» **Description of the task**: Print the lines that run from the line with "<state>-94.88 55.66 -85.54" to the line with "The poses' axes", keeping both end lines, exactly as they appear in the entries below, and nothing else.

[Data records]
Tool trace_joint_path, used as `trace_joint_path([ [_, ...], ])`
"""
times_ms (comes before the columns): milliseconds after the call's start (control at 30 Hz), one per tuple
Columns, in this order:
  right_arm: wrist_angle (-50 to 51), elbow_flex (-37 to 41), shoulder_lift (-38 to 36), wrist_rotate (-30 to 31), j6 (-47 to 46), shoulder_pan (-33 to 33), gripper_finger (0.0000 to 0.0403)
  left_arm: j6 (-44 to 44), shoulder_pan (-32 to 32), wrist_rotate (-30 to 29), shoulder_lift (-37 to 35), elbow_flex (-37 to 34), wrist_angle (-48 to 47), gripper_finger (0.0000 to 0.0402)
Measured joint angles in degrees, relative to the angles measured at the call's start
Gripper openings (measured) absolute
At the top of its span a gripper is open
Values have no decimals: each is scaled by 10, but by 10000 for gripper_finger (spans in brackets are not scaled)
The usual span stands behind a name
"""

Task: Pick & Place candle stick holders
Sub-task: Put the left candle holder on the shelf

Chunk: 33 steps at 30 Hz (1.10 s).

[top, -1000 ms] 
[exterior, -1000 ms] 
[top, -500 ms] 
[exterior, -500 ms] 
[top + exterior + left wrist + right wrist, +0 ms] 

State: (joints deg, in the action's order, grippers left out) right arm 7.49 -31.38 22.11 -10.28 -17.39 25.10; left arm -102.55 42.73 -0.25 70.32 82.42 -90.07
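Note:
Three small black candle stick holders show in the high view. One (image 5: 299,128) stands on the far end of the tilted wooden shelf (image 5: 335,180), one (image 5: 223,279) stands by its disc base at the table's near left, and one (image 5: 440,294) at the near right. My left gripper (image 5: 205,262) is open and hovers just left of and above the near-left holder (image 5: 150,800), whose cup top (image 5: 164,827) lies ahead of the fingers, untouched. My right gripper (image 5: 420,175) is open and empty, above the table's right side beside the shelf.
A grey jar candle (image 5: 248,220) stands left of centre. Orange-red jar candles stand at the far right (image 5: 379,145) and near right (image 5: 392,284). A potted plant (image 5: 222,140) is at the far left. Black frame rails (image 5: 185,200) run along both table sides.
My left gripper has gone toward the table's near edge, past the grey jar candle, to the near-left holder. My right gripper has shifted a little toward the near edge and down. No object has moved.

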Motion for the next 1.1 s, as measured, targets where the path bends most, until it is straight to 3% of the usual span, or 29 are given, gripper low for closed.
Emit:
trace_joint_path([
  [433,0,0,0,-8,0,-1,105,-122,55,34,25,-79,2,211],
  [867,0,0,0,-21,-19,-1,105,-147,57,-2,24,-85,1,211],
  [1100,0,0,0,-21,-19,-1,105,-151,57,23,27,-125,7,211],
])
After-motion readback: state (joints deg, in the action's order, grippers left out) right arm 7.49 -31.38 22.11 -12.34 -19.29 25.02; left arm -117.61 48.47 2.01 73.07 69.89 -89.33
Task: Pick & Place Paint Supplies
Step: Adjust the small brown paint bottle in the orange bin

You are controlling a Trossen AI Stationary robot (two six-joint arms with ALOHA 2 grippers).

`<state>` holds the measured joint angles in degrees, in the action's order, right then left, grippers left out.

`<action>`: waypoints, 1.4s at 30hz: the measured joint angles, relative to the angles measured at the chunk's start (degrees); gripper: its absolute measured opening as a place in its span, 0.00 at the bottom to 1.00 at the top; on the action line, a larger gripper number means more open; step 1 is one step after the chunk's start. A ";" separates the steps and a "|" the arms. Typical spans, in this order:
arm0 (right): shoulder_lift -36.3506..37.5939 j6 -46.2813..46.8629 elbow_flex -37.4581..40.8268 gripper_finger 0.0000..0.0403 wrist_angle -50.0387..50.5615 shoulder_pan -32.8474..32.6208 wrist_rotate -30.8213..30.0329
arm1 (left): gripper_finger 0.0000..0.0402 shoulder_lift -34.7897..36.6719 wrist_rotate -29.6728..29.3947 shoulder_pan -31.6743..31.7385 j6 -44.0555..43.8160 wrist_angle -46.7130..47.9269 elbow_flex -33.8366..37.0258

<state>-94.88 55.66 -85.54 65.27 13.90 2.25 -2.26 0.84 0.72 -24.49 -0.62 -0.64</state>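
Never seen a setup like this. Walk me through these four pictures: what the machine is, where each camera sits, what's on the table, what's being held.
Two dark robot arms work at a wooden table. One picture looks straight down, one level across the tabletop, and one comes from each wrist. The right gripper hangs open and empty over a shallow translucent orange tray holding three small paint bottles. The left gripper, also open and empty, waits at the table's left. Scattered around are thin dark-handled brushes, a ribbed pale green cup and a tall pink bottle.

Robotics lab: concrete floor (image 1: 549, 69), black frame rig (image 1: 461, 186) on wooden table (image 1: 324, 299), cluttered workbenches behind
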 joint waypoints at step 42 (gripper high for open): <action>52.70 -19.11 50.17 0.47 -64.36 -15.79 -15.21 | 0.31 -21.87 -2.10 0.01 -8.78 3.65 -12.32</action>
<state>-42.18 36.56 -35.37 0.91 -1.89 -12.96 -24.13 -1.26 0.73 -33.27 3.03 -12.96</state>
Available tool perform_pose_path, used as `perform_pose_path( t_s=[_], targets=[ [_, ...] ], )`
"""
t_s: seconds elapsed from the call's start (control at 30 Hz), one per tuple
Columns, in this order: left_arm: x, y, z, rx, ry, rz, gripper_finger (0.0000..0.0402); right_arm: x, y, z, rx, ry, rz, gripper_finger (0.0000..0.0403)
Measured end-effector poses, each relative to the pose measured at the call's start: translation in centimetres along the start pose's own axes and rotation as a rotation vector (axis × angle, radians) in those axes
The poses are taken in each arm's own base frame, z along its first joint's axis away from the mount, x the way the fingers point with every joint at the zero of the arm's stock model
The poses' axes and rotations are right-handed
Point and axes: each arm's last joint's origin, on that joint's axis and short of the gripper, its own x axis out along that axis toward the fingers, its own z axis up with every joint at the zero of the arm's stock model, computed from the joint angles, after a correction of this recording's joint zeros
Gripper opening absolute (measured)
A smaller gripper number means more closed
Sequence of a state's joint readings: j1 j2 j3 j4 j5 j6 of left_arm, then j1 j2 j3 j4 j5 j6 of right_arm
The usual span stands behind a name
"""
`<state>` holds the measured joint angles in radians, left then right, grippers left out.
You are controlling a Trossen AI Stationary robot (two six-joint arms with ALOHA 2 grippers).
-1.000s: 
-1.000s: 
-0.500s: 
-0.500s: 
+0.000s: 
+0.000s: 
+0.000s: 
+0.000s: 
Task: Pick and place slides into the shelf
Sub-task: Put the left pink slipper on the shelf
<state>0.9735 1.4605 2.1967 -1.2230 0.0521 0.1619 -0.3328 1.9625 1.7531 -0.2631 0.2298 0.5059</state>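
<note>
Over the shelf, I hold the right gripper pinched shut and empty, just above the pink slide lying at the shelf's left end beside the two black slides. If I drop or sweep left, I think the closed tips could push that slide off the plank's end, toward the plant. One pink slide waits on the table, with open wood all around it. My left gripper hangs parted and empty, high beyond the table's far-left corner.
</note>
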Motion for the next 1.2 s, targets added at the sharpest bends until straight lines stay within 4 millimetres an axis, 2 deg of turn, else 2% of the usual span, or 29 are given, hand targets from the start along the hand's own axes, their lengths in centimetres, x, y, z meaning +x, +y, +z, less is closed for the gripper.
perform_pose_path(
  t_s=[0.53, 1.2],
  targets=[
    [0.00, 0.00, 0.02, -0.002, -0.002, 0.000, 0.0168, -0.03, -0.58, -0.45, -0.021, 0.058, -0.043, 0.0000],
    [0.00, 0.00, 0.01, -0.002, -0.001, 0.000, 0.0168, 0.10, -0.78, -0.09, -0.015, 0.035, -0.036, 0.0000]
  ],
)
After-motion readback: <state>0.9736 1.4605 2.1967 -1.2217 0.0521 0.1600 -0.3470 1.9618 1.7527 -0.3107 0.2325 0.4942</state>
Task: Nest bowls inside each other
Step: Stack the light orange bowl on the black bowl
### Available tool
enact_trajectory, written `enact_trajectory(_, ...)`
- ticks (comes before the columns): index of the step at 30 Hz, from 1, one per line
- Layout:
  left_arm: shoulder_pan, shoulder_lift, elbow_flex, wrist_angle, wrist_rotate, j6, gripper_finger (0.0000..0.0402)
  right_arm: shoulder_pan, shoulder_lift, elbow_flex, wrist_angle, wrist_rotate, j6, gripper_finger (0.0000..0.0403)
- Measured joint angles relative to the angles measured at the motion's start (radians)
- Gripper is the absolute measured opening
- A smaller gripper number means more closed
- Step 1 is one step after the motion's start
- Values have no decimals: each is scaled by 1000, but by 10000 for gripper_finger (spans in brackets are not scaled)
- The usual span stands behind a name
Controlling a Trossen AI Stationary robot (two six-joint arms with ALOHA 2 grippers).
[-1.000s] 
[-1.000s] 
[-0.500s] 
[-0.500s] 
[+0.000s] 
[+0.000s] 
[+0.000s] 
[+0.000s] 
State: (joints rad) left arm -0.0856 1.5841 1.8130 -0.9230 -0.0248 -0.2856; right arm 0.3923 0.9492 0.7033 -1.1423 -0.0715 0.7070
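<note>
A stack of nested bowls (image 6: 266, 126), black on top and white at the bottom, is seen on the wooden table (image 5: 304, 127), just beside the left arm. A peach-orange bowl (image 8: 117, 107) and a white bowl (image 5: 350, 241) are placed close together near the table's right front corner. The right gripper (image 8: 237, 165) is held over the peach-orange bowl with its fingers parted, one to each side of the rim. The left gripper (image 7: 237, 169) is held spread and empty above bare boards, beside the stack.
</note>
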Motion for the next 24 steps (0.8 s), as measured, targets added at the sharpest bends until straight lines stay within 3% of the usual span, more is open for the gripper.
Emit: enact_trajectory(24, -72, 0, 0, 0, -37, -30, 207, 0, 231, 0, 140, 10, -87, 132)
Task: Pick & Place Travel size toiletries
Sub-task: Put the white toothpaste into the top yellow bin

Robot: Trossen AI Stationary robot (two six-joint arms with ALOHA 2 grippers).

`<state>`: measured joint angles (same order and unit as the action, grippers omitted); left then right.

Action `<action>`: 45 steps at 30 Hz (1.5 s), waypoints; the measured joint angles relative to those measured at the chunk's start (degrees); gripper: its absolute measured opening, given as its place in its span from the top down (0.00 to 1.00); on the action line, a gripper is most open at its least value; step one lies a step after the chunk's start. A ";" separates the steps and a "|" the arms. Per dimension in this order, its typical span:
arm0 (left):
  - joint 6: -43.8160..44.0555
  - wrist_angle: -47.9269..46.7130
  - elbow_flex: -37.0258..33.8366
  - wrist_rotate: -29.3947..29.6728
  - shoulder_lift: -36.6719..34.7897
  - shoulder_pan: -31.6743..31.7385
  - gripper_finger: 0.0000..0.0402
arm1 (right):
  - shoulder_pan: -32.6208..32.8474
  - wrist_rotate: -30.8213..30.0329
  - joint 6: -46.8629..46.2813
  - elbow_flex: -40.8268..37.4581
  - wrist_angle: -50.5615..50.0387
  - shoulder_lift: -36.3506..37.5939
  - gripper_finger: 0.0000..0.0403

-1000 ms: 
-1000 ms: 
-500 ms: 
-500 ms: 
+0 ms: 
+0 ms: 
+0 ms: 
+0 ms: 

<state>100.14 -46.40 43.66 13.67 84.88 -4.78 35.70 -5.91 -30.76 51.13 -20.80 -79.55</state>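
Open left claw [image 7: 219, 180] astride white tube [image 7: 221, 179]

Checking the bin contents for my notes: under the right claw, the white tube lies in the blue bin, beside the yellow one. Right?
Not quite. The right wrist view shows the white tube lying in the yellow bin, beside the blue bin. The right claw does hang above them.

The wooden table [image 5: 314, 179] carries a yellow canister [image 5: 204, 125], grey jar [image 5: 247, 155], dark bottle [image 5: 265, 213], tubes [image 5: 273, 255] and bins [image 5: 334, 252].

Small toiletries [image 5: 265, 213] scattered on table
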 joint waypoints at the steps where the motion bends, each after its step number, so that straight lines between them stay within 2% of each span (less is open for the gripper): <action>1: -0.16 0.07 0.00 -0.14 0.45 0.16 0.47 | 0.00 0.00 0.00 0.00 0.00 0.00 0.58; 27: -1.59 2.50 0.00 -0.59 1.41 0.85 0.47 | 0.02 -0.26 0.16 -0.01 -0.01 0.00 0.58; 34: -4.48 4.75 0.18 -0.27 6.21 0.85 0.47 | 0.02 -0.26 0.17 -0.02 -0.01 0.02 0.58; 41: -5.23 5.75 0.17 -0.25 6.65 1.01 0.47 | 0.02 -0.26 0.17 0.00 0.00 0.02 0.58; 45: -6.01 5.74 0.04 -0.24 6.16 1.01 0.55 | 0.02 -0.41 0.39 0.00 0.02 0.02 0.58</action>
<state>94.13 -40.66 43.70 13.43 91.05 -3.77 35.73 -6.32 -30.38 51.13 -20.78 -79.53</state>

» **Solution**:
<state>-94.88 55.66 -85.54 65.27 13.90 2.25 -2.26 0.84 0.72 -24.49 -0.62 -0.64</state>
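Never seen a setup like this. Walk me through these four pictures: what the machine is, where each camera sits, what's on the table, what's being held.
Two dark robot arms work at a wooden table. One picture looks straight down, one level across the tabletop, and one comes from each wrist. The right gripper hangs open and empty over a shallow translucent orange tray holding three small paint bottles. The left gripper, also open and empty, waits at the table's left. Scattered around are thin dark-handled brushes, a ribbed pale green cup and a tall pink bottle.

Robotics lab: concrete floor (image 1: 549, 69), black frame rig (image 1: 461, 186) on wooden table (image 1: 324, 299), cluttered workbenches behind
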 joint waypoints at step 42 (gripper high for open): <action>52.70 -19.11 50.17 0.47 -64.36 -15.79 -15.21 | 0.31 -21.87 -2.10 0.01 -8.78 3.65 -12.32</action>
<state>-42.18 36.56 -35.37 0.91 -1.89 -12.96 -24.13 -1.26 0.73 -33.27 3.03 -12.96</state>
Available tool perform_pose_path, used as `perform_pose_path( t_s=[_], targets=[ [_, ...] ], )`
"""
t_s: seconds elapsed from the call's start (control at 30 Hz), one per tuple
Columns, in this order: left_arm: x, y, z, rx, ry, rz, gripper_finger (0.0000..0.0402); right_arm: x, y, z, rx, ry, rz, gripper_finger (0.0000..0.0403)
Measured end-effector poses, each relative to the pose measured at the call's start: translation in centimetres along the start pose's own axes and rotation as a rotation vector (axis × angle, radians) in those axes
The poses are taken in each arm's own base frame, z along its first joint's axis away from the mount, x the way the fingers point with every joint at the zero of the arm's stock model
The poses' axes and rotations are right-handed

No more is needed for this exercise.